Start of Block

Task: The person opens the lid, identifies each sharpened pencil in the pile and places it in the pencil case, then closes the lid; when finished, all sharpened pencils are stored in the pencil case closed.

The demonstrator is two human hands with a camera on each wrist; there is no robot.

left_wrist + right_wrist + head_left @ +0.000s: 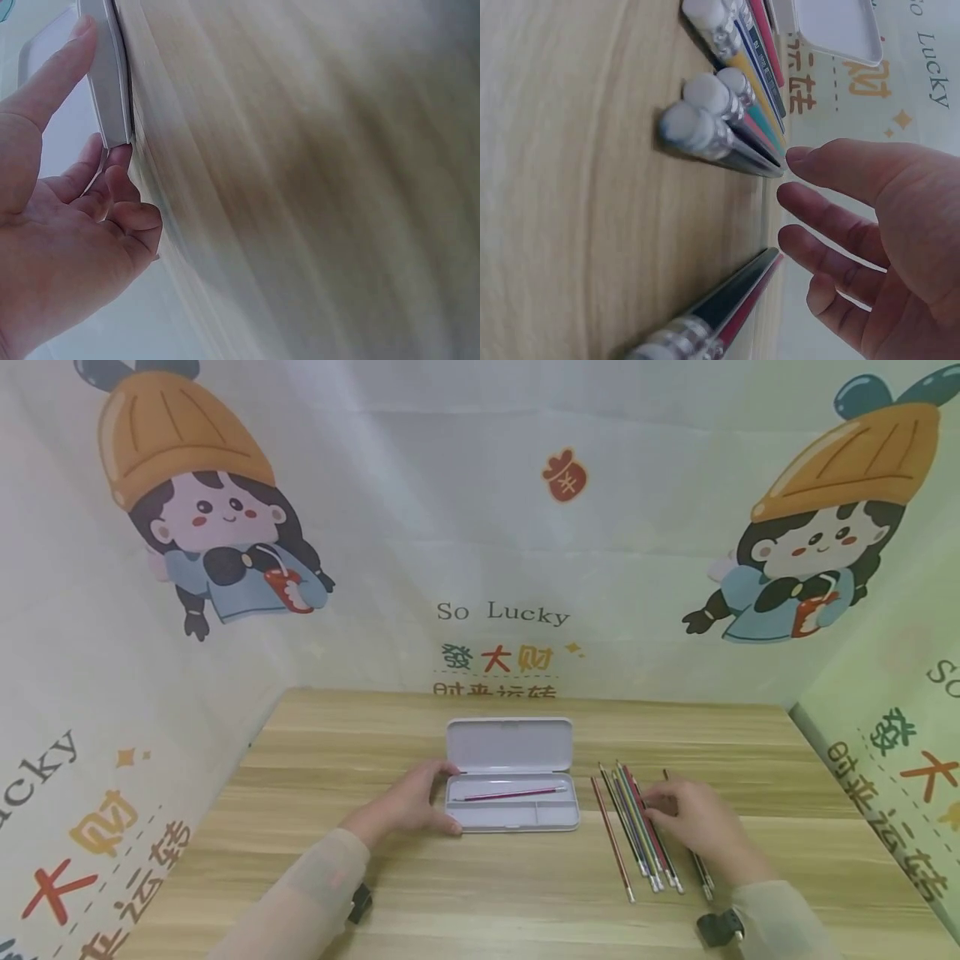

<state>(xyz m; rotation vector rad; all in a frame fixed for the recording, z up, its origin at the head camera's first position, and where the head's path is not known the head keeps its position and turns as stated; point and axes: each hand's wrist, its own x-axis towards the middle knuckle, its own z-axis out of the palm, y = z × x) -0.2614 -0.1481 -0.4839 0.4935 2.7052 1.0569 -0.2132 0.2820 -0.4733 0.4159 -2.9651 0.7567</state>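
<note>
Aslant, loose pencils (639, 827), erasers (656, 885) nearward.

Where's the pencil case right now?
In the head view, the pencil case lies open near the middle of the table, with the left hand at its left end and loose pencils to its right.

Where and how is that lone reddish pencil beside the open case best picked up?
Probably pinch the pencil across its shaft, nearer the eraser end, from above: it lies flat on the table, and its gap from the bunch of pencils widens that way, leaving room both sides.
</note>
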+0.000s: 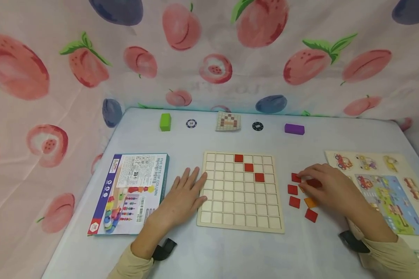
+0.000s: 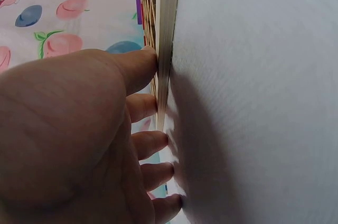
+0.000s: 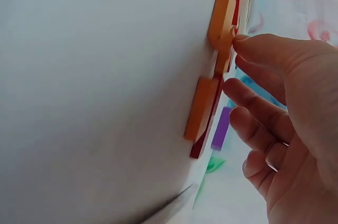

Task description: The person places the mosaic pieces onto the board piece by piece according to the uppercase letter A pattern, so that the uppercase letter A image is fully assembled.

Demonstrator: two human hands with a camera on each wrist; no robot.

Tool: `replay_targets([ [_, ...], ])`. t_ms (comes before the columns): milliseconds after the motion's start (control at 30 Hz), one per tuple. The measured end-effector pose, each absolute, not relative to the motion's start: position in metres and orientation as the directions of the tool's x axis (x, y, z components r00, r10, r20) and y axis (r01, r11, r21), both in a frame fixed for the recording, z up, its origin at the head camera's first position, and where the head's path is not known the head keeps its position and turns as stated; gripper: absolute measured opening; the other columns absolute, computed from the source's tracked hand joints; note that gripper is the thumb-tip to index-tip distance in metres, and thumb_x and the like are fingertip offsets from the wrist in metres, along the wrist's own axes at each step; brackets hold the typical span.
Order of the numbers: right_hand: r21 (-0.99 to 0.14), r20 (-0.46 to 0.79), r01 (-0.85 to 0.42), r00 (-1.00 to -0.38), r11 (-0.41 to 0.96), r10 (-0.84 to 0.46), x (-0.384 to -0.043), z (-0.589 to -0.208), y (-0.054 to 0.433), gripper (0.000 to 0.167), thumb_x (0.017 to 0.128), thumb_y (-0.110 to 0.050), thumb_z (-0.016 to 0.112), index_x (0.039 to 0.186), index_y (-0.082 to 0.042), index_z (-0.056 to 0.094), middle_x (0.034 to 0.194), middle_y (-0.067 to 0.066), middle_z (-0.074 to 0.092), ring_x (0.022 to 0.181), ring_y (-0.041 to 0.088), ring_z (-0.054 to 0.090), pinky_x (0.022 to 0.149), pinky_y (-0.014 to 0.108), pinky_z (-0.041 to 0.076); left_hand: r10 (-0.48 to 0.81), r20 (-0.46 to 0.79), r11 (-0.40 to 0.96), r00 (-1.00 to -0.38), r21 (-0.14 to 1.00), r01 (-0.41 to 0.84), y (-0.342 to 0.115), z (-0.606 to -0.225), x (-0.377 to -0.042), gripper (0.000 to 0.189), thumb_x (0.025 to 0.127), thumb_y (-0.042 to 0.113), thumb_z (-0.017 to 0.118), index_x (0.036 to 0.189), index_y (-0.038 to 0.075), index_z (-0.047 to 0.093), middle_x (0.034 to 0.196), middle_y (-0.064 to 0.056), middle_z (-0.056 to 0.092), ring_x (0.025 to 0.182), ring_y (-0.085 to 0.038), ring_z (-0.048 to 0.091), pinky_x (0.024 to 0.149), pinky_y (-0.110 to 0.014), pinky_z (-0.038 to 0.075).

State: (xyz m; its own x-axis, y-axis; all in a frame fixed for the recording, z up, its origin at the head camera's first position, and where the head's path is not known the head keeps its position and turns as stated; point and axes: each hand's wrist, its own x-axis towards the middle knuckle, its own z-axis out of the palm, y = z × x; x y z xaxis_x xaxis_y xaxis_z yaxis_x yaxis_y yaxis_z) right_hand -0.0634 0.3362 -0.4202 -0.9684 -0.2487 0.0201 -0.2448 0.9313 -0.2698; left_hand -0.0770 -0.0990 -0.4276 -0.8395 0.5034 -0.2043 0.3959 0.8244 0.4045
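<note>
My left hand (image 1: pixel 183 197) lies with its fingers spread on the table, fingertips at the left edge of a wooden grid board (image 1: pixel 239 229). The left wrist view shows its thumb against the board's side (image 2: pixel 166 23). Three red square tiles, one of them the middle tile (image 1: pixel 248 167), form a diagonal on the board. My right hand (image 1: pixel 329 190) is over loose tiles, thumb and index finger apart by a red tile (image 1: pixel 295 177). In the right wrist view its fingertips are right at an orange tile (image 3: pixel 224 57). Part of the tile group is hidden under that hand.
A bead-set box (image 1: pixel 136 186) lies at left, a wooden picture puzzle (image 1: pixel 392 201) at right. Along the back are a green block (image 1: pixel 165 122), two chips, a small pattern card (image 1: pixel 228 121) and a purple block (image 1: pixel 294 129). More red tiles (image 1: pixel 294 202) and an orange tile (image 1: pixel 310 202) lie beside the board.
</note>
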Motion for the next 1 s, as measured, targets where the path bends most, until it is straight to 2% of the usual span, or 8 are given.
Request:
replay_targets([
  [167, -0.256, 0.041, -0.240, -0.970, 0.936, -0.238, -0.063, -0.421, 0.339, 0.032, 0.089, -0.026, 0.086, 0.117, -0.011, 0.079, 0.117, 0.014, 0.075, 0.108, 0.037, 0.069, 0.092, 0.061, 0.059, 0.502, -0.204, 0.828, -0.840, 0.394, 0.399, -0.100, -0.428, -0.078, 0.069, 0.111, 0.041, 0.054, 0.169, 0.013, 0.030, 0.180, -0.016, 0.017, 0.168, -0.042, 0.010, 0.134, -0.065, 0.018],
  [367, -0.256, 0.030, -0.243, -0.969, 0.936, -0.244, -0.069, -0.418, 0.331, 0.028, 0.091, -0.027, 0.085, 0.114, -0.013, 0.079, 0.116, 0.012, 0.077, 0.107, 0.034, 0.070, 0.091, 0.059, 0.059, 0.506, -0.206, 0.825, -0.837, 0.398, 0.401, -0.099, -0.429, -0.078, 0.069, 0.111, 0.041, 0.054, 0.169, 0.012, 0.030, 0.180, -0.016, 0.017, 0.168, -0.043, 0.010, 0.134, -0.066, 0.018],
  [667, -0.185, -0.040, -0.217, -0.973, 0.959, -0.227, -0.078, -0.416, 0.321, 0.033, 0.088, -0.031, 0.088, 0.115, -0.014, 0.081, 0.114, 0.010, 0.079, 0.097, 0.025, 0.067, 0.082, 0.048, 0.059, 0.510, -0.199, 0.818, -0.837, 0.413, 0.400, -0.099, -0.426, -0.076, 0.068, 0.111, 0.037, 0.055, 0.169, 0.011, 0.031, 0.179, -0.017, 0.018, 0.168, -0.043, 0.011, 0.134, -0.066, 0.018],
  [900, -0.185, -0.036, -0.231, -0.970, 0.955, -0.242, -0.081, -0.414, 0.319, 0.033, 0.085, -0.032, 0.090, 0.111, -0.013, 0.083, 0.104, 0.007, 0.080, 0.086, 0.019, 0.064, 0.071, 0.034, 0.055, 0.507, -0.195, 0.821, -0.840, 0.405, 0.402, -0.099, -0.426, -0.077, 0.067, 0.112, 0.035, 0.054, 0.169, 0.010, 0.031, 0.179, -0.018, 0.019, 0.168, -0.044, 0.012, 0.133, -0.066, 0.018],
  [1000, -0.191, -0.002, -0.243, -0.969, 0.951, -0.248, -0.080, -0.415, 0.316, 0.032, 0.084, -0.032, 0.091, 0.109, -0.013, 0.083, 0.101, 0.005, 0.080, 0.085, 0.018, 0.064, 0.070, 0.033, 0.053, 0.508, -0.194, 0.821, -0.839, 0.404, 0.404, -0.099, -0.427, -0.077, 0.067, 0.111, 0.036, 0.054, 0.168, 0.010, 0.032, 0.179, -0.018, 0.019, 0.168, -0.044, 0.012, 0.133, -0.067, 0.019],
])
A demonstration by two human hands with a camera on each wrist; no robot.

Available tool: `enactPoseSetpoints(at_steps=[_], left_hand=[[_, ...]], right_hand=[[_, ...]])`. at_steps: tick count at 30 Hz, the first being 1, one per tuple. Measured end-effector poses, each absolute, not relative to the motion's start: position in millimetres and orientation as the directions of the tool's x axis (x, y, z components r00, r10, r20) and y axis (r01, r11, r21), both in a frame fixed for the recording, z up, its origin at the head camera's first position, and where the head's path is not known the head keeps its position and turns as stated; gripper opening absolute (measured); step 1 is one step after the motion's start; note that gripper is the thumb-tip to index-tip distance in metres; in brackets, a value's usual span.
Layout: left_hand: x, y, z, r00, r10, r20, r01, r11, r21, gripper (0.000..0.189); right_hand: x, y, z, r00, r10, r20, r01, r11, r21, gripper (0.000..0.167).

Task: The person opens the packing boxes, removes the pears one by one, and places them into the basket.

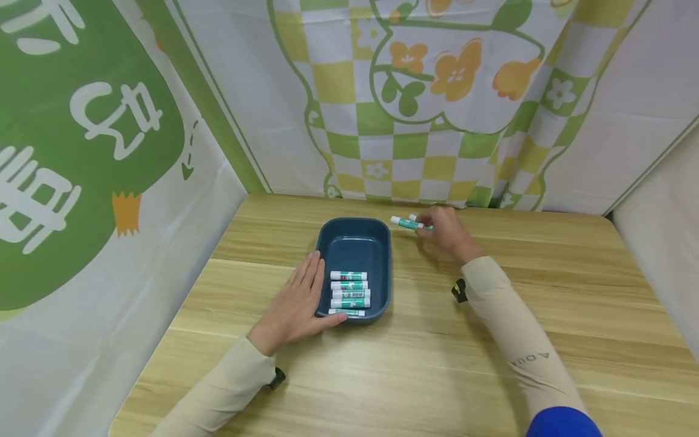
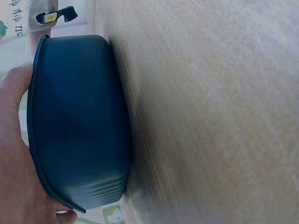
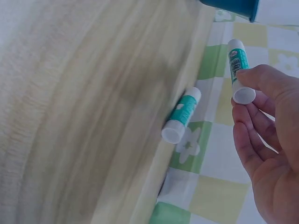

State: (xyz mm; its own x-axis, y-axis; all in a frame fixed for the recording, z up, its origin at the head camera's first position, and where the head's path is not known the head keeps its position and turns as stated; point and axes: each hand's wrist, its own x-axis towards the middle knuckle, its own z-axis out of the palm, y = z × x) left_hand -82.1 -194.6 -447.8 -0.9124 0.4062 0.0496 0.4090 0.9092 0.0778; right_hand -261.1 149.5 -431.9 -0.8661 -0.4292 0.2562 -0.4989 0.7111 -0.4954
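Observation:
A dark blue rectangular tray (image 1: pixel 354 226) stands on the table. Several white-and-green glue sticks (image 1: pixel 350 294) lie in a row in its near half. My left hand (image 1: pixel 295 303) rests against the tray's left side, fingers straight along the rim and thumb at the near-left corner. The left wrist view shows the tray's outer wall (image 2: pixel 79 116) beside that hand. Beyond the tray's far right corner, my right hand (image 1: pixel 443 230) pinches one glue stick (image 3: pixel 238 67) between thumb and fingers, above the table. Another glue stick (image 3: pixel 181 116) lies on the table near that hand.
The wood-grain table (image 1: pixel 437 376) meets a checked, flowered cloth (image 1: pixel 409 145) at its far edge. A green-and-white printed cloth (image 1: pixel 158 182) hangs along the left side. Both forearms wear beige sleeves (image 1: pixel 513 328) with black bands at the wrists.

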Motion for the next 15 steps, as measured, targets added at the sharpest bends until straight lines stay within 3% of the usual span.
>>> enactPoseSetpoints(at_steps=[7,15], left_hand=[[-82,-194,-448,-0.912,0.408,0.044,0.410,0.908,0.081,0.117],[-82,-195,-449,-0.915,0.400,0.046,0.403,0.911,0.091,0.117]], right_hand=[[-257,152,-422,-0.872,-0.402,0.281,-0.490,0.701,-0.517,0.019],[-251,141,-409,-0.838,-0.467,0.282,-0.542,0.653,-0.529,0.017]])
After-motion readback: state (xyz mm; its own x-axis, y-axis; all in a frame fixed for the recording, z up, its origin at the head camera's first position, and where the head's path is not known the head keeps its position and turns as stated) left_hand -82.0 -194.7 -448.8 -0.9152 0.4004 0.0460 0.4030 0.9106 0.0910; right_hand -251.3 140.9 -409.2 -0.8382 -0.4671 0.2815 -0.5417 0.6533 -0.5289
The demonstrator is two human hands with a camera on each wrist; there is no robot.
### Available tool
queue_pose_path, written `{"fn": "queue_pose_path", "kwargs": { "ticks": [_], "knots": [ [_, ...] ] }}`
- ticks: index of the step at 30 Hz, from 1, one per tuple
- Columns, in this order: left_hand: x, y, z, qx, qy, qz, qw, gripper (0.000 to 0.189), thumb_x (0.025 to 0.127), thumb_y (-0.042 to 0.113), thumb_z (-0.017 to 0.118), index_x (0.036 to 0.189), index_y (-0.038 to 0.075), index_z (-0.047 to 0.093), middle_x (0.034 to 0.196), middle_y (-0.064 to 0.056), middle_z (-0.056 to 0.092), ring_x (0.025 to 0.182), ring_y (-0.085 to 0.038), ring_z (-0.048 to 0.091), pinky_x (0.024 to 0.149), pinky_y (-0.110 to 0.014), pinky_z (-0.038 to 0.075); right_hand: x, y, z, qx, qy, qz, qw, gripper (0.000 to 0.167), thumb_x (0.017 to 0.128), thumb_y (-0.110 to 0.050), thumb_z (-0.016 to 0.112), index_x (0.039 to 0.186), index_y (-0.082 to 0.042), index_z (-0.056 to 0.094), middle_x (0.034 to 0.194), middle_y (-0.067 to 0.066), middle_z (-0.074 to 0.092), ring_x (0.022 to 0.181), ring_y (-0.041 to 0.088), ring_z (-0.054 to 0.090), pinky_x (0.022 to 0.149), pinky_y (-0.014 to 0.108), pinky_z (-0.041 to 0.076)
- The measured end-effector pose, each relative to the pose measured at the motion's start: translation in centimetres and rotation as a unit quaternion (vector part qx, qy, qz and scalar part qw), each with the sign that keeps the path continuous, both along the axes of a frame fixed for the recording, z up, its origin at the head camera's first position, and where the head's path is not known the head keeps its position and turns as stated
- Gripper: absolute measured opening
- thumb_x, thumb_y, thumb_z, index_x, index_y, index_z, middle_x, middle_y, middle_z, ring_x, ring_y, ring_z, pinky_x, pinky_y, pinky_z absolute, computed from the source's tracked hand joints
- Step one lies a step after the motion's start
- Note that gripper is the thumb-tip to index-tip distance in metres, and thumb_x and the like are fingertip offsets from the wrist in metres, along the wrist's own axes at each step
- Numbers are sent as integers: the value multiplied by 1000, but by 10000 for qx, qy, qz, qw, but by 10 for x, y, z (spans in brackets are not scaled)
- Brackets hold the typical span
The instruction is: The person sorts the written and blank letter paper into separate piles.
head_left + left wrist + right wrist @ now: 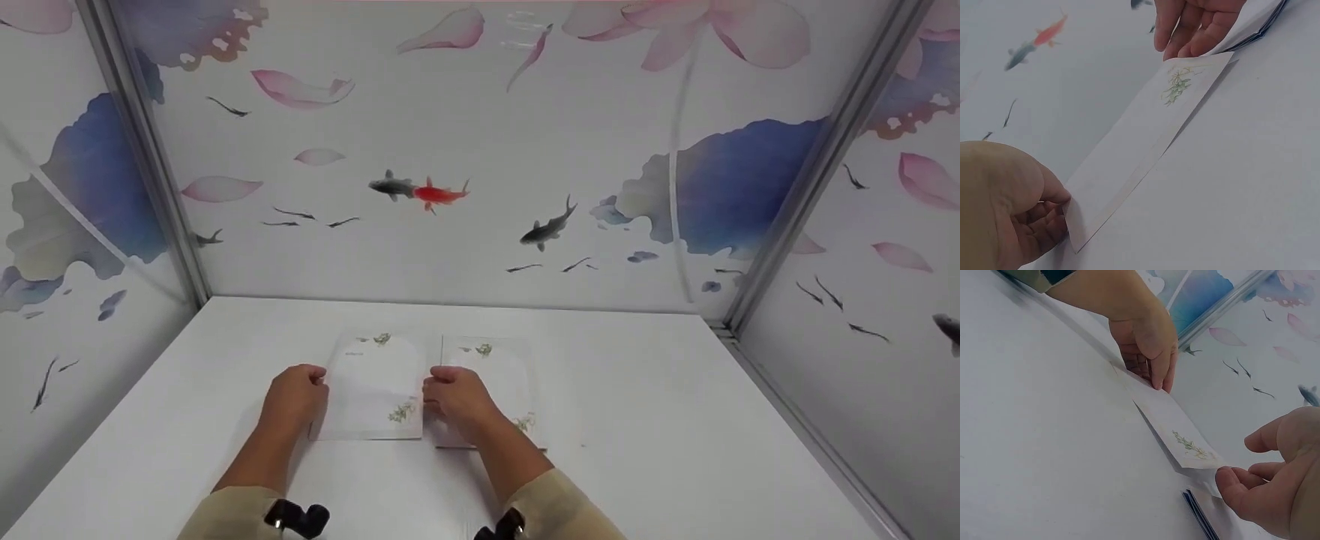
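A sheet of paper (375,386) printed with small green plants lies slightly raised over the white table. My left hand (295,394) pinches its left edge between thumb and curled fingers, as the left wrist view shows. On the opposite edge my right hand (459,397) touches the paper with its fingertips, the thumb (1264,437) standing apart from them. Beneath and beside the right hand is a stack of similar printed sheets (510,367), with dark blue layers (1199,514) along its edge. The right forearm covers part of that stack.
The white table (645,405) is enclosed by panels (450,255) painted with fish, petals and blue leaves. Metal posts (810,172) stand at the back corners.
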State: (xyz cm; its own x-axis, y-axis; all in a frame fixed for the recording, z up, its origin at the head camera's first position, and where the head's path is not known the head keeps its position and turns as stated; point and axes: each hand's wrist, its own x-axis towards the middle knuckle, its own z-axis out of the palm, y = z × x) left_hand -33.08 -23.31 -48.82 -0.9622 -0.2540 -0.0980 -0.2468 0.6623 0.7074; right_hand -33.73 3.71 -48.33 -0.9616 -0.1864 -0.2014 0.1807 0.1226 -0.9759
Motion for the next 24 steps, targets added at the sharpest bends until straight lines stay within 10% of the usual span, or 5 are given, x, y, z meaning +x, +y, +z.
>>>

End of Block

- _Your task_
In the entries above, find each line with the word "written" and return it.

- _Exercise result_
queue_pose_path, written `{"fn": "queue_pose_path", "kwargs": { "ticks": [_], "knots": [ [_, ...] ] }}`
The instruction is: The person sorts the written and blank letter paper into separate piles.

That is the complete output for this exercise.